Ele destacou que a restauração dos manguezais é uma das soluções climáticas mais eficazes e acessíveis existentes hoje. “Esses líderes estão se juntando a centenas de governos, empresas e ONGs para traçar um novo caminho para a conservação da natureza”, acrescentou.
O pacto tem ganhado força durante a 30ª Conferência das Nações Unidas sobre Mudanças Climáticas (COP30), realizada em Belém, e evidencia o protagonismo das regiões litorâneas nos esforços de mitigação climática.
“Este grupo compartilha um compromisso comum de colocar os manguezais no centro da ação climática em políticas globais e ações locais”, afirmou Monique Galvão, diretora executiva da Rare no Brasil.
Segundo os organizadores, as diretrizes do Mangrove Breakthrough enfatizam uma governança ambiental integrada, com implementação por governos locais em parceria com comunidades tradicionais, pescadores artesanais e outros atores que dependem diretamente dos manguezais.
“O futuro dos manguezais depende das pessoas que vivem com eles e cuidam deles todos os dias – os verdadeiros guardiões dos manguezais – e da nossa capacidade coletiva de valorizar, proteger e restaurar esses ecossistemas vitais para um futuro resiliente”, disse Galvão.

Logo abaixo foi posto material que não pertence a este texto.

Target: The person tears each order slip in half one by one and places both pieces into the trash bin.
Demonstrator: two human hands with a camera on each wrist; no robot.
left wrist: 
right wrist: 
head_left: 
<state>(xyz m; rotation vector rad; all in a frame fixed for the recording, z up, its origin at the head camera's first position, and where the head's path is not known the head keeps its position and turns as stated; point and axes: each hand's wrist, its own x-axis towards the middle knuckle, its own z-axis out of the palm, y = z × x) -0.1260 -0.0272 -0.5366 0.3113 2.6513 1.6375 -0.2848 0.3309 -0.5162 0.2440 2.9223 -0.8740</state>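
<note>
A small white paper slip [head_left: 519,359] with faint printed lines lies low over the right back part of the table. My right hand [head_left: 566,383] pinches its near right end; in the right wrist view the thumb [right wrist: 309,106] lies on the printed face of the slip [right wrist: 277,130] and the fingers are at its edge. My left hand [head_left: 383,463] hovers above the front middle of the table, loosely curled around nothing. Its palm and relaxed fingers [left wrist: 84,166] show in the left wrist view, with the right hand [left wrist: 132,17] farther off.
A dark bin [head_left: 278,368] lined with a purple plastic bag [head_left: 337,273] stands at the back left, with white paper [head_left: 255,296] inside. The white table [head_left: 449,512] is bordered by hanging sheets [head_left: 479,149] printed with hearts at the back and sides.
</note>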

Para Nátali Piccolo, diretora do Programa Marinho e Costeiro da Conservation International Brasil, o movimento demonstra que a liderança climática nasce nos territórios. “O que vemos é um exemplo inspirador de como políticas positivas para os manguezais podem unir todos os níveis de governo em torno de resultados concretos. O Brasil mostra ao mundo que isso é possível.”